2016/04/24 (日曜日) 朝のうち雨 昼前から曇


オイらがスチームエンジンで動く模型のボートを工作し始めたのは2012年の9月頃のことだから
もうかれこれ4年の歳月が過ぎている。
初めて水上を走ったボートは全長約95cm、全幅22cm、全高24cm、エンジンは縦型2気筒
復動式、ボイラーは固形燃料焚き(料理用の固形燃料を4個同時に燃やす)で家の近くの公園の池で
のことだった。
固形燃料を燃やしたボイラーではパワー不足。 ボートは静かな水面をのろのろと走るばかりだった。

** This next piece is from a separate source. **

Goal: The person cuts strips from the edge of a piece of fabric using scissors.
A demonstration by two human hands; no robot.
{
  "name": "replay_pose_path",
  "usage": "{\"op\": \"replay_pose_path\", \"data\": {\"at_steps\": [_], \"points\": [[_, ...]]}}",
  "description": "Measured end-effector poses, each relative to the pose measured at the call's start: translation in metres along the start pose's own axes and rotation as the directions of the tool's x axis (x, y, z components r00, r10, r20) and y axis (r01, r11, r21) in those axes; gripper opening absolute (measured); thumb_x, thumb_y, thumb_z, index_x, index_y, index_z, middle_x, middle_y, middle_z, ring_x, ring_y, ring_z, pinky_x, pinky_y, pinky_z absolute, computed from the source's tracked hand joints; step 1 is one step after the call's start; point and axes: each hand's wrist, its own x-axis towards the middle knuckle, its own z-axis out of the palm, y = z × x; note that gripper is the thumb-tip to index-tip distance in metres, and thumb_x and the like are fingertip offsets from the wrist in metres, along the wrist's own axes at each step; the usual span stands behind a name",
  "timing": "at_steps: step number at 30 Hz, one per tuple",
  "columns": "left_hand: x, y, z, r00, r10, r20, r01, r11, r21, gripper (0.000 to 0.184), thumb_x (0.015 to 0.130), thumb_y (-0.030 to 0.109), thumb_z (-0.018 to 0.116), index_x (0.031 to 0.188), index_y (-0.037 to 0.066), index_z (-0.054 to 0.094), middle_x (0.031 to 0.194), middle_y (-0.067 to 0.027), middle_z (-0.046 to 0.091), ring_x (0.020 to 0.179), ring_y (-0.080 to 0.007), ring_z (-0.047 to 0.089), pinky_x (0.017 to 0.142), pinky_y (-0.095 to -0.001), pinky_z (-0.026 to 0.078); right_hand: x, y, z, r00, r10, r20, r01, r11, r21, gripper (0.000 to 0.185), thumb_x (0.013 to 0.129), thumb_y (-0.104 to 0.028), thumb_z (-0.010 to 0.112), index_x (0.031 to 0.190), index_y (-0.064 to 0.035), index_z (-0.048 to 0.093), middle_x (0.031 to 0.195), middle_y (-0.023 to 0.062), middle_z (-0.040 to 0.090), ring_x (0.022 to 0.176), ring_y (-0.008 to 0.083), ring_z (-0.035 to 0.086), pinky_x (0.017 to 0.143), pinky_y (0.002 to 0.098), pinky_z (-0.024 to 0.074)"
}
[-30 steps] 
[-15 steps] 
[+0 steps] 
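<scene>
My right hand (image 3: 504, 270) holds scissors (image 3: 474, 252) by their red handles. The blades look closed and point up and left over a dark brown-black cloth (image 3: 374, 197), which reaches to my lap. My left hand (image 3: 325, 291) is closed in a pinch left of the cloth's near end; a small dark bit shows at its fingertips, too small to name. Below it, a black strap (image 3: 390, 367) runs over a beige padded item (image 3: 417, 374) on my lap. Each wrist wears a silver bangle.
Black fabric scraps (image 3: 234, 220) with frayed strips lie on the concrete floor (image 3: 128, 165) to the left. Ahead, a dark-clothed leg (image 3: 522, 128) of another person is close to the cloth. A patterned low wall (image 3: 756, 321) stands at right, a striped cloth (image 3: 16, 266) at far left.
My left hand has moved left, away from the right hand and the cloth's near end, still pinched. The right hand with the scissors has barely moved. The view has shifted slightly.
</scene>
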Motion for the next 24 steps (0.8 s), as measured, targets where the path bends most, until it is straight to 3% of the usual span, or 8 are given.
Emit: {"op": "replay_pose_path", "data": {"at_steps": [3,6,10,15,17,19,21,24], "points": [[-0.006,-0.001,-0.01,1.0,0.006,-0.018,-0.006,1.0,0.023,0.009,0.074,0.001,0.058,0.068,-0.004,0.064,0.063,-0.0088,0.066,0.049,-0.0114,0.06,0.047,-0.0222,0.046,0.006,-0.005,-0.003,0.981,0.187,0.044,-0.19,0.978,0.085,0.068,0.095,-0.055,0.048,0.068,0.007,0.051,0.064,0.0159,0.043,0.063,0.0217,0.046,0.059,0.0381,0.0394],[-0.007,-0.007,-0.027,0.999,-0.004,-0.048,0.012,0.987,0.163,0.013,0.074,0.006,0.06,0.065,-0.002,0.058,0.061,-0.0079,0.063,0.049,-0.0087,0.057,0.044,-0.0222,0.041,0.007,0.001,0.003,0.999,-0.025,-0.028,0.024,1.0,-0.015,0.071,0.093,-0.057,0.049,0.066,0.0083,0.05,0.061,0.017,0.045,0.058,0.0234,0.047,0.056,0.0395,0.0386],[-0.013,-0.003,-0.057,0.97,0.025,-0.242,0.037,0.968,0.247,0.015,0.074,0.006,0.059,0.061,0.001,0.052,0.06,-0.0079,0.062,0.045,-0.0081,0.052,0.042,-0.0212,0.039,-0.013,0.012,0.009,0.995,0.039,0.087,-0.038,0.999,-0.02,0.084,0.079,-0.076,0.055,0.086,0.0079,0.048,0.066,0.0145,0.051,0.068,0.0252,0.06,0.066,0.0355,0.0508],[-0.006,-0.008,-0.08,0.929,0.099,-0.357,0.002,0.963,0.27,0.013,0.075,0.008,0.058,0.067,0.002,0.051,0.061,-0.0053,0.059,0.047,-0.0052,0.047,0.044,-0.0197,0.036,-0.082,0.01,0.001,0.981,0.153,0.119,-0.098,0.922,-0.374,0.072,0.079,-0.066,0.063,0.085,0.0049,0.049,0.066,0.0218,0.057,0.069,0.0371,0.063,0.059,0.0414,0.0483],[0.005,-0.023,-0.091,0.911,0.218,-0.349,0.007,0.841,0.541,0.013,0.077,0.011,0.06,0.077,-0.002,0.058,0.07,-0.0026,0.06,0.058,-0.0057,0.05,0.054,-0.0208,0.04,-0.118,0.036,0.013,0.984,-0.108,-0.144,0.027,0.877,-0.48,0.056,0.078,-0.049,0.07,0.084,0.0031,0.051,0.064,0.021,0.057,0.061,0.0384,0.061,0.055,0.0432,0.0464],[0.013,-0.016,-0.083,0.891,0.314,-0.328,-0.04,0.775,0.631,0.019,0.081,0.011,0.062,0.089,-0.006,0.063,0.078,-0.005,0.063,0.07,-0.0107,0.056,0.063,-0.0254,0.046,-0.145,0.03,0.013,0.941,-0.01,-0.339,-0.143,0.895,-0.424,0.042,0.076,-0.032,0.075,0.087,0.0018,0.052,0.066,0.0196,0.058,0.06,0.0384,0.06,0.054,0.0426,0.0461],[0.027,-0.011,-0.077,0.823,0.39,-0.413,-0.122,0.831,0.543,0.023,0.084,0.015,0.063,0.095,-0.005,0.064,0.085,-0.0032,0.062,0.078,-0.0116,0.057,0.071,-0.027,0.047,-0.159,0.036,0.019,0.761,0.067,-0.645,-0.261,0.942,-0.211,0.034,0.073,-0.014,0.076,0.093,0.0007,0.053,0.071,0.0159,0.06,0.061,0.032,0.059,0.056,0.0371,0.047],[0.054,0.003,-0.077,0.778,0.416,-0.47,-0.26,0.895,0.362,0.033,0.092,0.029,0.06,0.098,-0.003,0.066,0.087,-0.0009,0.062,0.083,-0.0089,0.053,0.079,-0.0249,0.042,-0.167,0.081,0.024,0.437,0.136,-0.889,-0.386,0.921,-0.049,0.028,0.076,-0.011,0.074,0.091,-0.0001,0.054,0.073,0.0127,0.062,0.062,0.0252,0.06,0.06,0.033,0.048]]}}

白波を蹴立てて勢いよく走るボートを実現するには強力なパワーを生み出すボイラーとエンジンが必要だ。
以後、その実現に向かって工作を続けてきた。
エンジンは縦型直列2気筒復動式からV型4気筒単動式に。
ボイラーも固形燃料焚きからカセットボンベのガス焚きに、と変化した。
それなりにボートの走りっぷりは向上してきてはいる。
現在の走航速度は時速2.4Km程度になっているが、それでも何だか物足りない。
しかし、工作機械?としては卓上ボール盤しかないのでエンジンの高性能化は限界だと思う。
残るはボイラーのパワーアップだが、これも難しい。
ボイラーは火力と使い勝手からガスボンベの使用になったが当初は市販カセットコンロのバーナーを利用
していたのでサイズが大きなものになってしまい、特に背の高さが問題だった。
ボートへの搭載では重心位置が高くなって、安定化のためにバラストが多く必要で重量がかさんでしまう。

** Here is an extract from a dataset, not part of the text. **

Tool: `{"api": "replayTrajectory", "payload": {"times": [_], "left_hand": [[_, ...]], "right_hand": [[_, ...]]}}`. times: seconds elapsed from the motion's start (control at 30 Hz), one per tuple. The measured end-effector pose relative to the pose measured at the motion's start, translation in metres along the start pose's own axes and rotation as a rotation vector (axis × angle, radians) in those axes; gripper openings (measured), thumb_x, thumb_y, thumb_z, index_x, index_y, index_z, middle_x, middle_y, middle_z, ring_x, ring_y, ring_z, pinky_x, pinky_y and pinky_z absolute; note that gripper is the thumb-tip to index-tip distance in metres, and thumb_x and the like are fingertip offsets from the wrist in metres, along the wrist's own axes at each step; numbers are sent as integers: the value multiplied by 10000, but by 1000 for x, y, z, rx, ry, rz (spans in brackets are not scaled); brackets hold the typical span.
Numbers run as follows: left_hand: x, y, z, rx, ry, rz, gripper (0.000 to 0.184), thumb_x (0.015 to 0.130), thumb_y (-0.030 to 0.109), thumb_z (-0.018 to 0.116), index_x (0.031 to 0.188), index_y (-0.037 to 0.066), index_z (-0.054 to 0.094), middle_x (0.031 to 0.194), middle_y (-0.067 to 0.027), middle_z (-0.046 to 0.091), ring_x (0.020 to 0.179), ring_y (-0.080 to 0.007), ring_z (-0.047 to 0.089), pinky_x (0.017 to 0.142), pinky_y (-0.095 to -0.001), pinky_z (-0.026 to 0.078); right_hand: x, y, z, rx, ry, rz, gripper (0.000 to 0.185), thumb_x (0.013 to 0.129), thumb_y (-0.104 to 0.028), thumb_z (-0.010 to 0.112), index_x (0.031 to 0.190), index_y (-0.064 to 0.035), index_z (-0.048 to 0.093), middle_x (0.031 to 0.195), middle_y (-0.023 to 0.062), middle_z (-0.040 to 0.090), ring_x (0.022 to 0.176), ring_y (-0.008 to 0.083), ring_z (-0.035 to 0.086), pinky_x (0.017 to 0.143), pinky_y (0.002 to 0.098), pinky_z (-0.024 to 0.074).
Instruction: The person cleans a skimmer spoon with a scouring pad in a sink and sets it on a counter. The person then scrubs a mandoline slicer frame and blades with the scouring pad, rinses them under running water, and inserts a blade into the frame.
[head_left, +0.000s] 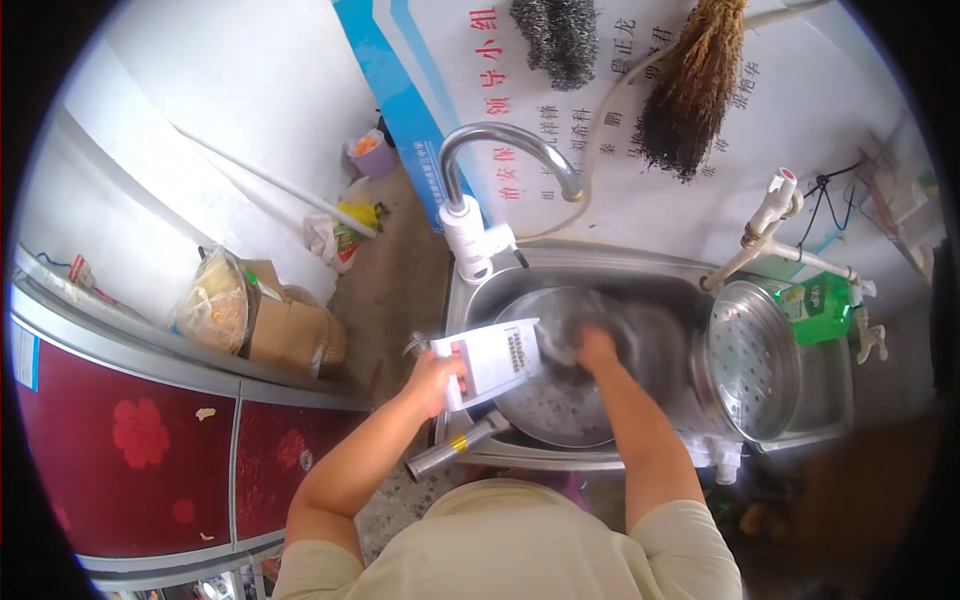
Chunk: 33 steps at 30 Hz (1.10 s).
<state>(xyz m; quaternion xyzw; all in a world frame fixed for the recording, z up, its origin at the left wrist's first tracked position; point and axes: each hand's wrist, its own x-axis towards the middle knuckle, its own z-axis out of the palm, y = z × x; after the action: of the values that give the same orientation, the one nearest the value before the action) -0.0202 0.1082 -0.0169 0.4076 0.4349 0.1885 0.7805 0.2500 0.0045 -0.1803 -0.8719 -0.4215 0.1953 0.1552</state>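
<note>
Watching remotely, I see the left hand (437, 382) closed round the handle of a white plastic container (503, 357), whose long axis points across toward the right hand (597, 347). The container overhangs the left side of the metal pan (568, 425) in the sink (665, 360). The right hand is inside that pan, blurred; I cannot tell its fingers' state.

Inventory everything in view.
Sink: 1, silver, centre
Pan: 1, grey, in sink
Container: 1, white, over pan
Faucet: 1, chrome/white, centre
Strainer: 1, silver, sink's right
Bottle: 1, green, right
Tap pipe: 1, white, right
Brush: 1, brown, top
Scourers: grey, top
Sign: 1, white/blue, wall
Cabinet: 1, red, left
Box: 1, brown, left
Tub: 1, purple, left
Bags: 2+, mixed, left
Left hand: 1, gripping container
Right hand: 1, blurred, in pan
</note>
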Motion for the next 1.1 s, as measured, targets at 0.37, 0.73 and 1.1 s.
{"api": "replayTrajectory", "payload": {"times": [0.37, 0.73, 1.1], "left_hand": [[53, -23, 15, -33, 23, -202, 215, 613, -53, 438, 772, 81, 495, 651, -21, 467, 538, -148, 489, 567, -350, 494], [60, -36, 17, -11, 162, -165, 273, 613, -91, 407, 830, 50, 495, 736, -58, 518, 651, -192, 566, 657, -388, 514], [84, -58, -1, 87, 147, -152, 365, 648, -117, 408, 956, 42, 524, 889, -90, 586, 788, -220, 613, 680, -381, 512]], "right_hand": [[-21, -54, 31, 435, 103, -66, 423, 669, -148, 552, 1076, -34, 541, 990, 181, 581, 911, 337, 550, 812, 380, 432], [-20, -78, 11, 260, 113, -109, 256, 670, -124, 521, 904, -40, 586, 850, 188, 594, 816, 366, 558, 720, 437, 446], [-14, -35, 18, 266, 319, -17, 320, 683, -161, 549, 963, -11, 589, 874, 201, 585, 840, 352, 557, 752, 414, 445]]}}
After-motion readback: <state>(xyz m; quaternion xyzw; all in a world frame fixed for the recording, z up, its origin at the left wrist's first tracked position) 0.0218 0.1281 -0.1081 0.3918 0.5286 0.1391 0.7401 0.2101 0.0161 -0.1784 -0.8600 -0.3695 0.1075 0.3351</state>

そこで小型のバーナーを自作したが、火力不足や、燃焼異常などでうまくいかない。
ついには筒型燃焼筒を3連装にしたバーナーを装備して燃やすような状況になってしまった。
このバーナーは凄い熱を発生してパワーは凄い。
ただ燃焼状態が安定しない。
燃焼室内でゴーゴーと音を発したり、一部だけ燃焼して後は真っ暗になったり、突然燃え出したりする。

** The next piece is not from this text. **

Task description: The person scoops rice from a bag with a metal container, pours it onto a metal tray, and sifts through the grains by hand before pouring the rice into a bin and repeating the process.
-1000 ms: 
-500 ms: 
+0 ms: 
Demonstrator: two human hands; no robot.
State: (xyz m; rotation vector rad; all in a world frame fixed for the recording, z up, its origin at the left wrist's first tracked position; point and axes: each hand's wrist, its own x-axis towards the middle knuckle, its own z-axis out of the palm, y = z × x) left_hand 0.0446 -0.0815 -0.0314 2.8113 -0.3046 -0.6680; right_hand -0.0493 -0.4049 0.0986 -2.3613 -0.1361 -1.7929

ひどいときはボイラー外套(ケース)に開けた空気取入窓(丸窓)から炎を吹き出したりする。
これでは使い物ならない・・・・・ 

最近、ホームセンターで「内炎式バーナー」を取り付けたカセットコンロを見つけた。
バーナーも背丈が低そうでこれを使えば小型(背丈が低い)ボイラーができそうに思えた。
そこで自作バーナーを諦めてこれを使うことにした。

ところで自作バーナーと市販バーナーの差はどこにあるかをまとめてみた。
素人工作での実験結果だからあてにはならないが、退屈紛らしに作図してみた。




内炎式バーナーはとても静かに燃焼する。
「静かに燃焼する」というのは「火力が弱い」ということかもしれないが・・・
実際にボイラーに取り付けて動作させてみたら貧弱なパワーしか発生できなかった。
原因は多分ノズルのガス噴射孔の大きさだろう。
確認してみると直系は0.5mm強でちょっと細い感じだ。
これを太くすればどうなるか・・・・ 後日実験してみるつもりだ。